Bad food habits? Chocolate. Fried onion sandwiches. Chocolate. Banana roll:-peel a banana, roll it up in a slice of bread, eat. Chocolate. Chips and gravy, but not the instant kind. Chocolate. Fried egg sandwiches. Have I mentioned Chocolate? Jelly and icecream. Coco Pops straight from the box. Nutri Grain straight from the box.
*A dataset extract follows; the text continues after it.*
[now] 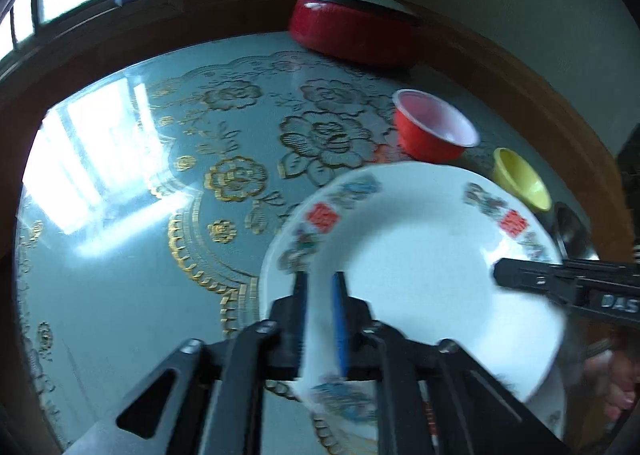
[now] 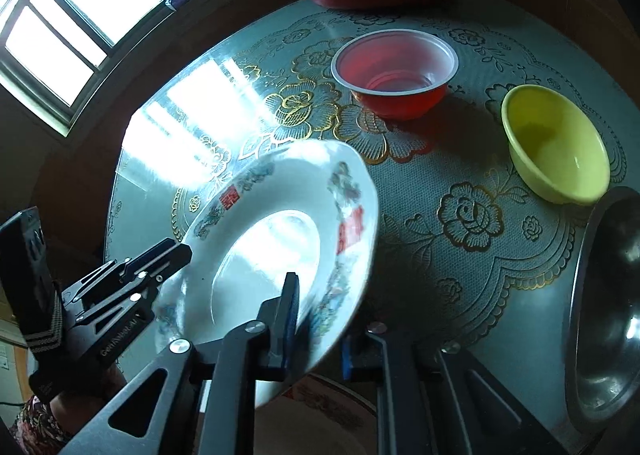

Chocolate.
Thank goodness you have bad habits River, but fried onion sandwiches?
I'm half way through a block of Coles peppermint chocolate, noice.
MMMM hot chips...I got some homemade ones from the Prawn and oysetr shop today (a local seafood shop) they make their own and then freeze them I think thats for tea tonight and yes maybe an egg as well...thanks for reminding me...and no tomato sauce either
Your "wind that could power the Cutty Sark on the tea run from China" is beautiful!
Bad foods I should be ashamed of:
* Marshmallows for afternoon tea - pink ones preferably
* microwaved beaten egg then served up in between two slices of white bread, salt, pepper and sauce
* Kit Kat Chunky Caramel x 2 with a hot coffee for breakfast
* Cup-a-soups with corn/rice cakes to dip into it
* Condensed milk.
Home alone tonight with okonomiyake (japanese cabbage pancake-y type arrangement) and a north Italian cookbook.
They're a Weird Mob, Puckoon and Fear and Loathing in Las Vegas accompanied by beer, cheese and vegemite on toast followed by chocolate.
WV=hyonse. That's the noise you make after you've ingested the lot.